Le jeune homme fronça les sourcils.
-Sérieusement, Illy… tu peux pas mettre un truc chaud ?
-Ça ne t’ennuie pas ? demanda-t-elle. En fait, quand j’suis sous les couvertures ça va, mais…
-Tu veux que j’te dise ? Tu porterais plus de dix sweats sur toi que j’men ficherais, lui assura-t-il. On est en hiver, mets-toi bien.
Il lui adressa ensuite un sourire de charmeur.
-J’adore quand tu portes ça pour moi, puis c’est vrai que tu es mignonne là-dedans. Mais attends l’été, t’auras tout le temps pour presque rien mettre, ou rien du tout…
-Ok, mais… on peut pas dire que mes pyjamas en dragon soient sexy.
-Illy, n’importe quoi devient sexy dès l’instant où tu le mets sur toi, déclara le jeune Brésilien.
La jeune élève le gratifia d’un sourire en se glissant hors du lit et, tout en bravant le froid, ôta rapidement sa camisole avant de sortir de la commode un haut et un pantalon de pyjama tous deux en laine et ornés de dragons violets en train de cracher du feu. Elle enfila cette tenue épaisse aussi rapidement que possible puis s’engouffra dans la chaleur du lit. Roberto l’attira contre lui pour l’enlacer en replaçant les couvertures sur eux.
-Pas mal ta tenue de combat, lui dit-il. C’est joli comme style.
-Hé ! Je t’interdis de te foutre de la gueule de mon pyj’ à l’effigie de Lockheed, rétorqua Illyana, c’est mon préféré.
-J’envisagerais jamais un truc pareil, lui assura son amoureux.
La jeune femme fut brusquement prise d'un autre frisson.
-Ouf… faut vraiment rappeler au professeur d’augmenter le chauffage à l’étage.
-T’inquiète, tu seras bien réchauffée en un rien de temps, lui promit le jeune brun avant d’émettre un petit rire. Pour une Russe, je pensais que tu serais plus résistante au froid.
-Je n’ai pas remis les pieds en Russie depuis que j’ai six ans, lui rappela-t-elle.

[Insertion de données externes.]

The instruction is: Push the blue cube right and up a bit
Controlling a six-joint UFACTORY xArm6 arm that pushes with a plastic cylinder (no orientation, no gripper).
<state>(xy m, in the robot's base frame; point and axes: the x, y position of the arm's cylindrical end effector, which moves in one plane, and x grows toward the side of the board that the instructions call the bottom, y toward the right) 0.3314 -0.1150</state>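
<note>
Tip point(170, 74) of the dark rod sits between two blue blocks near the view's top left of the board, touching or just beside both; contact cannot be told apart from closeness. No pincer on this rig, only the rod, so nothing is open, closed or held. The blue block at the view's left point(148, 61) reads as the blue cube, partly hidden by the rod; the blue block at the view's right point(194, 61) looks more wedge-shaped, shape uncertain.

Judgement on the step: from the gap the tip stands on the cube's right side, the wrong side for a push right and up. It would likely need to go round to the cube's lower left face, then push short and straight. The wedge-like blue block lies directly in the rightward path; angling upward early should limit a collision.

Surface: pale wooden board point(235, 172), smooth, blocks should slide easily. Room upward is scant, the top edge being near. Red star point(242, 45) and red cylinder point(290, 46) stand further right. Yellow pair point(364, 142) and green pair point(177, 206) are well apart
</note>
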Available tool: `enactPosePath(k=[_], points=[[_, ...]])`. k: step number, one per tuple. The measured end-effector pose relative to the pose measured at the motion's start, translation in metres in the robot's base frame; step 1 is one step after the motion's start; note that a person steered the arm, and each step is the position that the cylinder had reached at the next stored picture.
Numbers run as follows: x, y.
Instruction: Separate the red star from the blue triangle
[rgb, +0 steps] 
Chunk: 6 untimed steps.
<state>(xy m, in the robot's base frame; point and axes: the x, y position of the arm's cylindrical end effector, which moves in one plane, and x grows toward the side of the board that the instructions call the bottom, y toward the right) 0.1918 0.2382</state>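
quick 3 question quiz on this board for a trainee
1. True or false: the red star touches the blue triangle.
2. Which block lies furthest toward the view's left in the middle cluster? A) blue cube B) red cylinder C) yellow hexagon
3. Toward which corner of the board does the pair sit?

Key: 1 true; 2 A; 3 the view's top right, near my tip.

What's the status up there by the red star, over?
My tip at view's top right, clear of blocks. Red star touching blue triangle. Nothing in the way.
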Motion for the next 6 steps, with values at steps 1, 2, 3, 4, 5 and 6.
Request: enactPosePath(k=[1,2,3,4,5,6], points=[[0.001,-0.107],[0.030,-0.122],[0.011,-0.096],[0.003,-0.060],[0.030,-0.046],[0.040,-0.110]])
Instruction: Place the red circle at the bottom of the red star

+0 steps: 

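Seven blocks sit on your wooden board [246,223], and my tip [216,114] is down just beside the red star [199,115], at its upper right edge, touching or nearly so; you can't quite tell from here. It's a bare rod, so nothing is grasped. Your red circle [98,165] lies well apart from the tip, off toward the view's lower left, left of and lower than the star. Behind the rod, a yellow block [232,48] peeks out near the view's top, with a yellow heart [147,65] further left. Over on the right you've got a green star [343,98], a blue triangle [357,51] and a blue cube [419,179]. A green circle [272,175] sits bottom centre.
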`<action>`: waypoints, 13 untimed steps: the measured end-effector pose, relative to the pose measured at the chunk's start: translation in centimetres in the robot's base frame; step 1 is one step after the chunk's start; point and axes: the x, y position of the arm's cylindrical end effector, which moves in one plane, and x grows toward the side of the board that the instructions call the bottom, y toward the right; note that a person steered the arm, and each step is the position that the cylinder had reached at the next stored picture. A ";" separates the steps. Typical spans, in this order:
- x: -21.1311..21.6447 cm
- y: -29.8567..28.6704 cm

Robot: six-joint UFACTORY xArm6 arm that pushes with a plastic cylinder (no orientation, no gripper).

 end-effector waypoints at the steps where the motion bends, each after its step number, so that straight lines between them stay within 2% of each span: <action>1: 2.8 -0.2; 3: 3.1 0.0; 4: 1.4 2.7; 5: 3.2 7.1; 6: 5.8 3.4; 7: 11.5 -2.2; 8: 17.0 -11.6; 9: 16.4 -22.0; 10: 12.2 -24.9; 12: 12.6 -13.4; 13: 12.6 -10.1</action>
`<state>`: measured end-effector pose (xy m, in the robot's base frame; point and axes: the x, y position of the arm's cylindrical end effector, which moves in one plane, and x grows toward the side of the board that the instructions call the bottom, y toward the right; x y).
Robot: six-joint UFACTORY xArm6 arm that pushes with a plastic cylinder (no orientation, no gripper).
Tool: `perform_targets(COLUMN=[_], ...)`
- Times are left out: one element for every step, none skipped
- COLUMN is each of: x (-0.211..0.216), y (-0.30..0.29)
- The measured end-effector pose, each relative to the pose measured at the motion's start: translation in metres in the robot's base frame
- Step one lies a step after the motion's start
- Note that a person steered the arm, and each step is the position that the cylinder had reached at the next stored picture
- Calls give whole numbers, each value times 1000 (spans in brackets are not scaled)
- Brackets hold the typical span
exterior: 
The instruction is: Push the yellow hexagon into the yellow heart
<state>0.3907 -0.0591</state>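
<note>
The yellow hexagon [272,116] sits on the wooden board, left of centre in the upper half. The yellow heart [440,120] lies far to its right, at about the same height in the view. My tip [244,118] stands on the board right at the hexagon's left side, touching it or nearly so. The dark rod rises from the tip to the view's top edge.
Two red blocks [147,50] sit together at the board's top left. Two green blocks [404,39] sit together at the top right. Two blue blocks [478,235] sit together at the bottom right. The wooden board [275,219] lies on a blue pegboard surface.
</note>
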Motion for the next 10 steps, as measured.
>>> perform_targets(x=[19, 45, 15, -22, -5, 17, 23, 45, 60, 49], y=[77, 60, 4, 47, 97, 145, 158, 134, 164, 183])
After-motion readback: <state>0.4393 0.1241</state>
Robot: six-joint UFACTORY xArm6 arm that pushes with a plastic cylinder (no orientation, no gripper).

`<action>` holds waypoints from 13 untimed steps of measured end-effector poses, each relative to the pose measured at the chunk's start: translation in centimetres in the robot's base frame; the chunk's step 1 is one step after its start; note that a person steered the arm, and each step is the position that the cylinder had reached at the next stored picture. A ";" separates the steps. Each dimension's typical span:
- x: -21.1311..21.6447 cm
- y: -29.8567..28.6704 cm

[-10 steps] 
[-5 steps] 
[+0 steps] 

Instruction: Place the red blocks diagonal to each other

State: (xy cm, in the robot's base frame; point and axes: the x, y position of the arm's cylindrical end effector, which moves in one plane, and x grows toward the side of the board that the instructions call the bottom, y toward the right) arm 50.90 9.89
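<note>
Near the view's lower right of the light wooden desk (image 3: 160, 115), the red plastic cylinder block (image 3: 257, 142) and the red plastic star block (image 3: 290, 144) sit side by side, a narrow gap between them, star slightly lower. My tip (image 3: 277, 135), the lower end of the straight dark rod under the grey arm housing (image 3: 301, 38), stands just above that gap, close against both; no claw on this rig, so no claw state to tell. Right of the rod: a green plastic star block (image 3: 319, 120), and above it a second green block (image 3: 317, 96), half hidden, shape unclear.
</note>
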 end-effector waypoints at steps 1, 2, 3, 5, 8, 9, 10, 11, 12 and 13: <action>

Elle fut à nouveau en proie à un frisson, léger cette fois-ci, mais se blottit étroitement contre le jeune mutant et, peu de temps après, se détendit en sentant leur chaleur corporelle les envahir rapidement tous les deux. La blonde poussa un énorme soupir de satisfaction.
-Alors, parle-moi un peu de ton illumination, dit Roberto.
-Ben, en fait, j’ai commencé à y réfléchir juste après les cours. C’était après que Dani m’ait demandé si j’avais déjà pensé à entrer chez les X-Men.
-Ouais, je m’en souviens.
-À mon avis, elle a dû se dire que je m’y sentirais à ma place, vu que Piotr et Katya en font partie.
-Tu n’es pas de cet avis ?
Illyana se redressa un peu :
-Berto, je suis désolée mais si on parle, il faut que je puisse te regarder. Enfin… je suis super, super bien contre toi, c’est pas le problème…
-Si tu veux, on peut parler tout à l’heure. C’est comme tu veux.
-On pourra se remettre comme ça après ?
-Oh, avec plaisir.
Après un moment de réticence, Illyana se détacha du jeune homme pour reprendre place de son côté du lit afin d’avoir de l’espace pour lui faire face. Sous les couvertures, elle lui attrapa la main et la pressa fortement.
-Alors, comme ça, Dani t’a dit que tu devrais tenter ta chance chez les X-Men… ? reprit Roberto.
-Ouais, et j’ai direct envoyé balader sa suggestion.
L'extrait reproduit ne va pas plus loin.